- _What you should do_:
Exactly the lines from the one containing "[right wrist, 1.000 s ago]" through the one containing "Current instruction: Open" in the listing below are to be copied, with the pictures left out.

- _Raw data_:
--- START ---

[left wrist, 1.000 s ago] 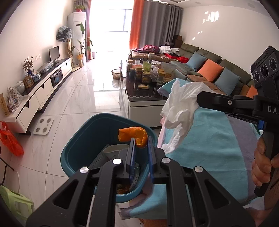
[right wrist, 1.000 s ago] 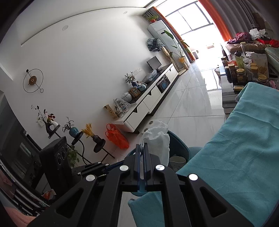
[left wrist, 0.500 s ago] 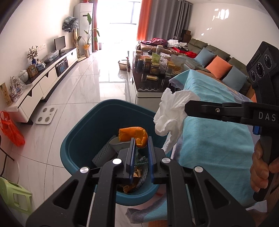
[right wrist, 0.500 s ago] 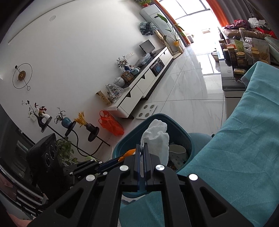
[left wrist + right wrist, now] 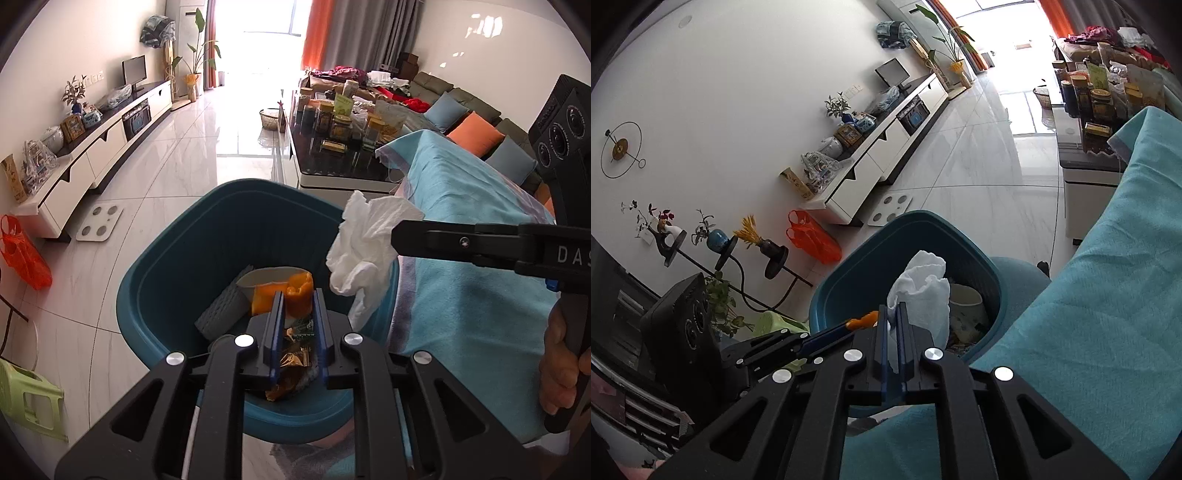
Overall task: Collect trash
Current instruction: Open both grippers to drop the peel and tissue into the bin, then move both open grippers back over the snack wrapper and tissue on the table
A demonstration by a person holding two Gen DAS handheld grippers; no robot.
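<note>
My left tongs (image 5: 298, 297) sit low in the centre of the left wrist frame, clamped on a piece of orange peel (image 5: 291, 291) that juts up between the two blue-edged pads, right over the open mouth of the teal bin (image 5: 166, 280). Below the peel, inside the bin, I see a pale paper cup (image 5: 266, 276), a grey ribbed piece (image 5: 221, 314) leaning against it, and crumpled gold and green wrappers (image 5: 295, 350) showing between my pads.

My right tongs (image 5: 894, 314) come in from the right edge of that frame, pinched tight on a crumpled white tissue (image 5: 364, 247), which hangs at the bin's right rim, just above and right of the peel. In the right wrist frame the tissue (image 5: 921, 295) stands up from the closed pads at centre, with the bin (image 5: 849, 291) behind it and the cup (image 5: 966, 302) just to its right.

The bench under the teal cloth (image 5: 472, 280) fills the right side of the left frame, touching the bin. An orange plastic bag (image 5: 22, 254) lies on the floor at the left edge.
</note>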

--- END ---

- _Response to this task_:
[right wrist, 1.000 s ago] 
[left wrist, 0.500 s ago] 
[right wrist, 0.500 s ago] 
[left wrist + right wrist, now] 
Overall task: Collect trash
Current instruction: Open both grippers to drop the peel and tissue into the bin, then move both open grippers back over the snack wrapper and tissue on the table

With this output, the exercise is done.